The solution was kynodesme, today called infibulation, where a piece of string or leather strap was tied around the foreskin to prevent it from receding. A great example is the famous statue
Boxer at Rest, a bronze from 100-50BCE, that features a maybe-barbarian boxer with scarred genitals who is wearing a string round his foreskin while he takes a rest from his match. Other candidates for kynodesme were older men who were starting to “peek-out” a bit at the gymnasium, and the aforementioned slaves and barbarians.
It was shortly after the
Boxer at Rest’s time when the first surgical procedure for restoring a foreskin was developed. During the time of Tiberius, between 14 and 37 CE, a couple of different treatments were being performed by a guy named Celsus, who wrote them down so we know about them today.
The basic operation: A string is tied to hold the foreskin over the glans, and then a cut is carefully made around the base of the penis.

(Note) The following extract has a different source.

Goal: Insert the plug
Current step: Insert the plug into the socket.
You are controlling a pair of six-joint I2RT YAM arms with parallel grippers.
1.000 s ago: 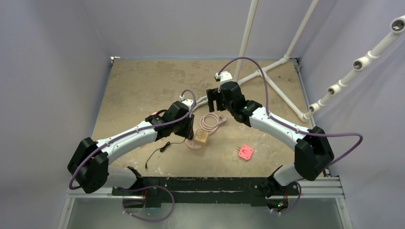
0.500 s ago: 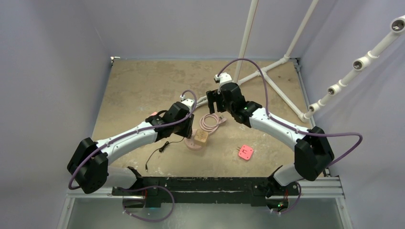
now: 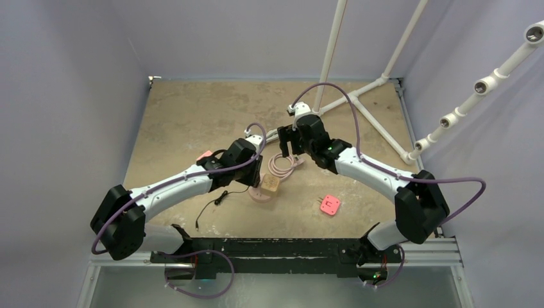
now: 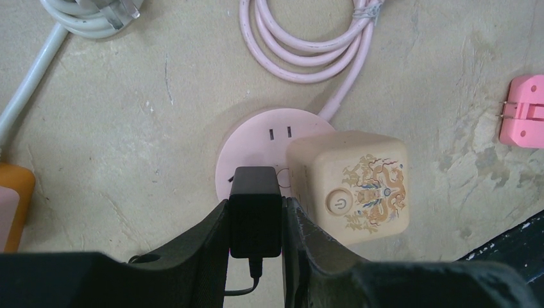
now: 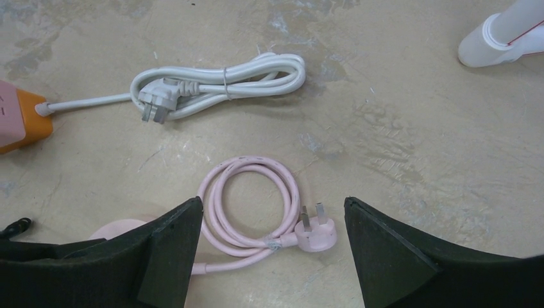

Everything slides forward, and the penis is bandaged so the cut at the base heals over and you wind up with plenty of foreskin.
That’s if you’re just a bit short on skin.
For the full circumcision reversal, Celsus would cut around the base of the glans and pull the skin over the head of the penis and tie it, so that the exposed-underskin part is tied up with the head of the penis. To help visualize, imagine pulling a t-shirt over your head, but with penis skin instead of a t-shirt.
This page has some handy diagrams. Warning, pictures of penises* may be found there.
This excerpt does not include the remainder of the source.